The findings of this study are consistent with a previous report by Milovanovic et al., in which the authors defatted dandelion seeds using neat SFE-CO₂ and subsequently performed a second extraction on the defatted material with EtOH as a co-solvent. They reported that the TPC and TFC of the EtOH-derived extract increased by 4-fold and 5-fold, respectively, while the carotenoid content remained unchanged [18]. Overall, the TPC and TFC values of the tested dandelion flower extracts were above previously reported ranges for SFE-CO₂ seed extracts (TPC 5.5–17.1 mg GAE/g E; TFC 0.2–1.3 mg QE/g E) [18,20]. Higher phenolic and flavonoid content in flowers compared with seeds is expected [9,10,11] and is consistent with recently published LC–MS/MS data reporting a total of 4.7–4.9 mg of flavonoids (glycosides, aglycones, biflavones, and flavonolignans) per gram of flowers [29]. Carotenoid levels in Taraxacum species can vary considerably depending on the species, plant part analysed, geographic location, climatic conditions, and other factors [9,10,11]. For instance, carotenoid contents reported for T. officinale leaves ranged from 0.1 mg/g DW in samples collected in Brazil [30] to 0.9 mg/g in those obtained from Poland [31]. Relatively high levels (~1 mg/g dried plant material), comparable to those obtained in this study, have also been reported for Mongolian dandelion (T. formosanum) [32]. Overall, higher carotenoid levels in flowers could be anticipated, as their intense yellow pigmentation is strongly associated with carotenoid accumulation.

Despite the documented in vitro antioxidant capacity of polar dandelion extracts [9,10,11], information on the activity of non-polar fractions from aerial parts other than seeds, particularly flowers, remains very limited. For example, Hu and Kits reported that the ethyl acetate fraction of dandelion flower extract exhibited higher antioxidant activity (94% scavenging at 53 μg/mL) in the stable DPPH radical model compared to the water fraction (52% scavenging at 53 μg/mL). Both fractions also protected supercoiled DNA from damage caused by site-specific and non-site-specific hydroxyl radicals [33].

The UV–Vis spectra of T. officinale SFE-CO₂ and SFE-CO₂ + 5% EtOH extracts (Figure 2) show distinct absorption patterns across the UV and visible ranges, indicating differences in their potential photoprotective properties. The addition of EtOH as a co-solvent produced extracts with much higher absorbance capacity in the UV-C (200–280 nm), UV-B (280–315 nm), and UV-A (315–400 nm) regions, which is consistent with their substantially higher TPC, TFC, and enhanced in vitro antioxidant activity (Table 1). In contrast, the neat SFE-CO₂ extract displayed lower UV absorbance, but showed comparatively high intensity in the visible violet-blue region (400–480 nm), contributing to visible-light filtering properties. The photoprotective potential, expressed as SPF values, also showed an apparent concentration-dependent increase (Table 2). For the SFE-CO₂ + 5% EtOH extract, SPF rose from ~3.0 at 0.05 mg/mL to 49.5 at 1.00 mg/mL, with corresponding UV-B absorption increasing from 66% to 98%. In comparison, the neat SFE-CO₂ extract showed a more modest increase, with SPF values rising from 0.8 to 13.9 over the same concentration range, reaching 93% UVB absorption at 1.00 mg/mL (Table 2).
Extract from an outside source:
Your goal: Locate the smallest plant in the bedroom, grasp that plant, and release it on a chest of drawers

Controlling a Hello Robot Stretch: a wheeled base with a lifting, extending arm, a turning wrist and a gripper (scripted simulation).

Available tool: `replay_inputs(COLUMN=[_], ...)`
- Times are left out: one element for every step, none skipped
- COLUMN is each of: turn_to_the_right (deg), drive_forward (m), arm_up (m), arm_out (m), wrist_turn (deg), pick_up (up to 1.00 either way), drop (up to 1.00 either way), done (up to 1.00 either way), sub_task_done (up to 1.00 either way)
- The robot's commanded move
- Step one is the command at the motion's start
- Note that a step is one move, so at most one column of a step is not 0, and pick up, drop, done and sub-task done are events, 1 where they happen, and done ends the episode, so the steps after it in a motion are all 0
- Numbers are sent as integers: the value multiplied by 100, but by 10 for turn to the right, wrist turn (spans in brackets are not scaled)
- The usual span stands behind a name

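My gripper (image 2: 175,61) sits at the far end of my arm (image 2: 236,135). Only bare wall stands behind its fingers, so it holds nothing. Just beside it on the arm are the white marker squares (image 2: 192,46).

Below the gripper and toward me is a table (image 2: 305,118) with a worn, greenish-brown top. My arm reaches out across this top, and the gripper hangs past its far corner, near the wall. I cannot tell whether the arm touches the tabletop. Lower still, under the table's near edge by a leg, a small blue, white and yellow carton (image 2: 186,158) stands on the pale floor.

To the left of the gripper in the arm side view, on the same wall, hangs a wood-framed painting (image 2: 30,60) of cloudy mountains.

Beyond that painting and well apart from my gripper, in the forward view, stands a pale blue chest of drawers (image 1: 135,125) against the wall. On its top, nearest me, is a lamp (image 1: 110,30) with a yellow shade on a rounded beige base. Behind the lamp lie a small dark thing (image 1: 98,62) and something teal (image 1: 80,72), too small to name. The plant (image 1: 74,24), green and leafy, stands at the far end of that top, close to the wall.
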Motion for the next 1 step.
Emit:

Although in vitro SPF values cannot be directly equated with in vivo ISO standards, the Mansur method is widely accepted for preliminary screening and aligns reasonably well with standardised SPF concepts. This method evaluates weighted absorbance in the 290–320 nm range, where erythemally effective UV-B radiation is most intense [34]. According to the EU Commission Recommendation 2006/647/EC, sunscreen efficacy is categorised into four levels: low (SPF 6–10), medium (SPF 15–25), high (SPF 30–50), and very high (SPF > 50) [35]. Using this framework for qualitative context, the SFE-CO₂ + 5% EtOH extract at 1.00 mg/mL (SPF of 49.5) falls within the upper range of the “high” category, approaching the “very high” threshold (>50), while the neat SFE-CO₂ extract provides low to moderate protection across the tested concentrations. The higher TPC, TFC, and carotenoid levels in the EtOH-modified SFE-CO₂ extract provide a plausible explanation for its significantly higher SPF values and UV-B absorption potential. Also, the compositional factors driving SPF performance are consistent with trends in the antioxidant assays. Flavonoids, which absorb in the near UV spectrum (bands I–II; 300–400 nm), contribute both direct UV filtering and indirect antioxidant protection, while carotenoids primarily act as singlet oxygen and radical quenchers, absorbing strongly in the visible range, and complement activity of phenolics by mitigating oxidative cascades triggered by UV exposure [36,37,38,39], also acting as anti-inflammatory agents that help reduce photodamage [40]. Therefore, future studies should prioritise targeted profiling and quantification of individual phenolic acids and flavonoids to establish more precise structure–activity relationships leading to the photoprotective effects of T. officinale extracts.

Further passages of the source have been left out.